The city, in the petition which it filed in the foreclosure suit, did not ask the court to forfeit the franchises of appellee, or even the license or contract for the right of way on its streets. This latter had already been abrogated by its own act. It merely stated the facts in regard to the ordinance, the defaults of the company in respect to the conditions therein, and the passage of the repealing- ordinance, and asked leave of the court to remove the tracks, turn-outs, switches, etc., from the streets of the city. Since the property in question was under the jurisdiction and in the care and custody of the court of chancery, the petition was entirely proper and absolutely necessary. Nor did the court assume to decree a forfeiture of either the franchises of the railway company or of the license from or contract with the city. It merely found the facts, and granted the relief that the city was justly and equitably entitled to receive.

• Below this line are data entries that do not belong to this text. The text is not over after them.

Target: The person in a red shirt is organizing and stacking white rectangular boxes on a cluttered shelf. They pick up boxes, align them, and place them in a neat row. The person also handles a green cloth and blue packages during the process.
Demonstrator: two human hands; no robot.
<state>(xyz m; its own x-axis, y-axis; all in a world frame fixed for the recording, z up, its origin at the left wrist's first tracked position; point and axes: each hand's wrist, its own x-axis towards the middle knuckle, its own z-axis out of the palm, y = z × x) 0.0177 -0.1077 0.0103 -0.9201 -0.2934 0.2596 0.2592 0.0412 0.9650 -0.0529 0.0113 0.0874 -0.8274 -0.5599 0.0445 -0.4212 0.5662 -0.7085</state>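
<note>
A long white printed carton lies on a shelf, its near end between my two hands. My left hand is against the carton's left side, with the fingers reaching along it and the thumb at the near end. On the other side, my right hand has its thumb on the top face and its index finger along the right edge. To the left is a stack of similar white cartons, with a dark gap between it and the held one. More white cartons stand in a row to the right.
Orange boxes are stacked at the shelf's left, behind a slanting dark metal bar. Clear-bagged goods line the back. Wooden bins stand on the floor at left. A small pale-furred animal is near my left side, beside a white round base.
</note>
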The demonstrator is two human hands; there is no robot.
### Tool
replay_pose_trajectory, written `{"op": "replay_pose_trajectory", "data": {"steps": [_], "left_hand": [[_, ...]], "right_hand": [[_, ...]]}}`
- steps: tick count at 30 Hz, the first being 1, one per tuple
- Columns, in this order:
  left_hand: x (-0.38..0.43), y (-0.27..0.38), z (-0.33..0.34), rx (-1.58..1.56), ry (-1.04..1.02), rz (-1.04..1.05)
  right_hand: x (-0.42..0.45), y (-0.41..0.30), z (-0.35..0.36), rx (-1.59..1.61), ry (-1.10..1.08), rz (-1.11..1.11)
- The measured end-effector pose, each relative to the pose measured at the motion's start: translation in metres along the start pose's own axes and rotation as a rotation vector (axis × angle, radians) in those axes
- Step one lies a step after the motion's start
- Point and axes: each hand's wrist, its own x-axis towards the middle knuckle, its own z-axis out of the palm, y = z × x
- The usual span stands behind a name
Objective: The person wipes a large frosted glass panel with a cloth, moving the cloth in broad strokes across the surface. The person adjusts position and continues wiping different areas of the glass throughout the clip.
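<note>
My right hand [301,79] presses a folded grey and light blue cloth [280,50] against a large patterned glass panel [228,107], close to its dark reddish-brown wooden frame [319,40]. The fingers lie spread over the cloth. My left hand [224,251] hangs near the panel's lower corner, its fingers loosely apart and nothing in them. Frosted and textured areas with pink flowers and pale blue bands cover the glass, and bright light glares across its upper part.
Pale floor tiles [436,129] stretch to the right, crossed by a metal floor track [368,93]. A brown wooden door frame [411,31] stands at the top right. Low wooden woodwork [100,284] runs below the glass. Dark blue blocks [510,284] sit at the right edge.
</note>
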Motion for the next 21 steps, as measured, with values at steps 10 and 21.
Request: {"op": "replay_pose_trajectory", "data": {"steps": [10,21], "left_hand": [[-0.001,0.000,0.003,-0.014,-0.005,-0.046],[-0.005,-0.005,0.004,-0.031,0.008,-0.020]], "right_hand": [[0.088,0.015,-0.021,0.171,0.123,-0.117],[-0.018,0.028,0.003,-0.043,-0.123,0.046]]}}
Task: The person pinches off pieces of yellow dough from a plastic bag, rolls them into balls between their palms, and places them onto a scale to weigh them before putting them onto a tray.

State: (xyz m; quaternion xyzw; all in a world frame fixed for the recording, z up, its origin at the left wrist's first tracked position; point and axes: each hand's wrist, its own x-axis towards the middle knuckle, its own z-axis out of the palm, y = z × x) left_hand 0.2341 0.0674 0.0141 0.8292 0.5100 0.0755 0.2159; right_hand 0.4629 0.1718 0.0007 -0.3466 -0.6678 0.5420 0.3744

It is objected that the city did not, in its petition, make either appellee of any other person or persons party defendant. Whether or not this was essential, it is unnecessary now to decide. At all events, appellee filed an answer to the petition, and there was a replication to the answer, and the matter was heard upon the pleadings and proofs, and appellee cross-examined the witnesses of appellant, and introduced witnesses and other evidence in its own behalf. So the formal defect in the petition, if it was a defect, was waived, and appellee enjoyed all the rights and privileges of a defendant, and was not injured by the omission.
It is objected that the city attorney did not have any power or authority from the city council to file the petition on which a forfeiture was declared. No forfeiture was declared, and in the absence of anything to show the contrary it will be presumed that the city attorney was authorized to appear on behalf of the city.
It is objected that the court denied the motion to refer the original bill and the intervening petition to the master in chancery, to take and report evidence. There was no account to state, other than making a computation of the amount due on the bonds and mortgage, and it is not perceived that it was not within the judicial discretion of the chancellor to hear 'the witnesses himself, instead of having their testimony taken by the master.
It is urged that the court improperly denied the motion to empanel a jury to hear and determine all the questions of fact raised on the petition filed by the city. It does not appear that any issue was formed that gave appellee the right to demand a jury. Besides this, the motion was not made in apt time, but on the same day and immediately before the cause was heard by the chancellor, and while the numerous witnesses were in attendance for examination.
We find no error in the record made in the circuit court.
The judgment of the Appellate Court is reversed, and the order and decree of the circuit court are affirmed.
Judgment reversed and decree affirmed.
Mr. Justice Phillips took no part in the decision of this case in this court.